Fifty years ago you might have put used oil in the slop bucket with the other kitchen scraps and fed it to the hogs or the chickens. These days, in an urban setting, you don’t have the same methods of disposal available. I suggest the following course of action:

  • Reuse your cooking oil. Oil used for deep frying can be re-used several times. After the oil has cooled strain it through a coffee filter or cheesecloth into a clean glass container with a lid. Over time the smoke point of the oil will lower. When your filtered oil begins to smoke before you can get your food into the pan it’s time to toss it.
  • Talk to the owners of local restaurants. A few are beginning to sell their used oil to biodiesel producers. They may be happy to allow you to discard of your used oil in their containers. (On the other hand, they may identify you as a hippy terrorist and call the FBI on you.)
  • If you have the space and a large compost system you can compost the used oil in small amounts. “If you can trace your compostables back to a living source then it can be composted”.
  • Locate you local Household Hazardous Waste Drop-Off Center. They’ll probably take your used oil to the landfill anyway but some cities are sending it to biodiesel producers.
  • Never ever pour your used cooking oil down the drain. This will leave a high quality, sticky grease like substance in your drain pipes and you will spend many hours cleaning it out.

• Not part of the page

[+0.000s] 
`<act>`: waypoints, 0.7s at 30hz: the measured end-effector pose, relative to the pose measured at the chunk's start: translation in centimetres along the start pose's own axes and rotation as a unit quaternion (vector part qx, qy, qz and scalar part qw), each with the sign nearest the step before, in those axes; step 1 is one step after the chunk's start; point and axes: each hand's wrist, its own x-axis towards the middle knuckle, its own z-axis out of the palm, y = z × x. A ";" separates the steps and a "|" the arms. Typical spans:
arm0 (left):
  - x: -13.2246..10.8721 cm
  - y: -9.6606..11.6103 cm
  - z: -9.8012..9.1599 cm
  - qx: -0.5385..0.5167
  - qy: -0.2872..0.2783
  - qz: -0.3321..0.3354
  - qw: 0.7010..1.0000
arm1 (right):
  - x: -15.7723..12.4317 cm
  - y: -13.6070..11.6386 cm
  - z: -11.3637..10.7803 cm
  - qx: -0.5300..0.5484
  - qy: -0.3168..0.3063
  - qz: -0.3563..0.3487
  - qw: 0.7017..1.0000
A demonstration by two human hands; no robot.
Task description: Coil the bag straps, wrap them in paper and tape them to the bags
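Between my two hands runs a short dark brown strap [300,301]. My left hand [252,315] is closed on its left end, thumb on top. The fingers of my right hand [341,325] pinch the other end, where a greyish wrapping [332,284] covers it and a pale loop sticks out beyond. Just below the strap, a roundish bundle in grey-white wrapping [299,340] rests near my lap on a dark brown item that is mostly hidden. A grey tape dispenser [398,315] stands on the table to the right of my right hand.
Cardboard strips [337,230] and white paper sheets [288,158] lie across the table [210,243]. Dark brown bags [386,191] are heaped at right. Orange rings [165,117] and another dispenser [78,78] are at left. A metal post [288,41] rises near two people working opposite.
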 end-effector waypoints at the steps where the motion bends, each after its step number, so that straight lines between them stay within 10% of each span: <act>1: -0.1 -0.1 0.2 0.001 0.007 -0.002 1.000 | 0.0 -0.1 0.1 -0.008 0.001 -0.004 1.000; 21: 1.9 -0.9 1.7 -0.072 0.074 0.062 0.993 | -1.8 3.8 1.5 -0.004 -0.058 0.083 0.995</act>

10 Responses to “Ask Dethroner: Used Cooking Oil Disposal”

  1. 1 Eion

    Or you could dump the vat of oil out in the woods… but watch out for the trees.
    (but really, don’t do this, it’s just a reference to a TV show – be respectful to your earth mother)

    More seriously, if you’re only shallow frying stuff, you could use cooking spray instead. Much less oil used, so disposal is no longer an issue. It’s also probably healthier.

  2. 2 AdamOndi

    If you just want to throw away the oil without trying to pour it down your drain or something (which is a good way to screw up your plumbing) then you can simply line a container with a wad of paper towels and pour the unwanted grease/oil into the container. The paper towels will soak up the grease/oil and make it much easier to dispose of the stuff.

  3. 3 thaddeus

    “Never ever pour your used cooking oil down the drain. This will leave a high quality, sticky grease like substance in your drain pipes and you will spend many hours cleaning it out.”

    where’s your sense of adventure?! this would be a GREAT example to use in your plumbing week!

  4. 4 Spiney Norman

    The merits of good used cooking oil are under appreciated. I usually pour some on the dog’s food and some on the cat’s food for several days. It may not be any better for their arteries than mine, but it does wonders for the animals’ coats and they will thank you for it.

  5. 5 Brian

    Find someone who brews their own biodiesel or runs a veg-oil car an offer to hand it off to them. :)

  6. 6 Naveen

    Remembering from my college days four years ago, a friend and I collected the used cooking oil from a Chinese restaurant. We modified his old VW Jetta and used the oil as biodiesel fuel. It was good for some time until we found a farmer using this oil in his tractor. He was paid a nickel to take all the oil.

  7. 7 The_Chef

    you really shouldn’t try to compost oil, it’s a animal by-product, which in animal speak means, “hmm, that smells like cooked meats, let’s go ransack that compost pile”. It’s a pain in the ass, and will never really break down, since it’s broken down already, your compost will always have an oil slick. Then when you’re spreading it around as compost, then you’ll have to deal with the insect infestation and animals just destroying your plants. Uh, not that I’ve done that or anything :p

    I pour it into Poland Spring 5 gallon carboys and then bring it to the dump on waste days.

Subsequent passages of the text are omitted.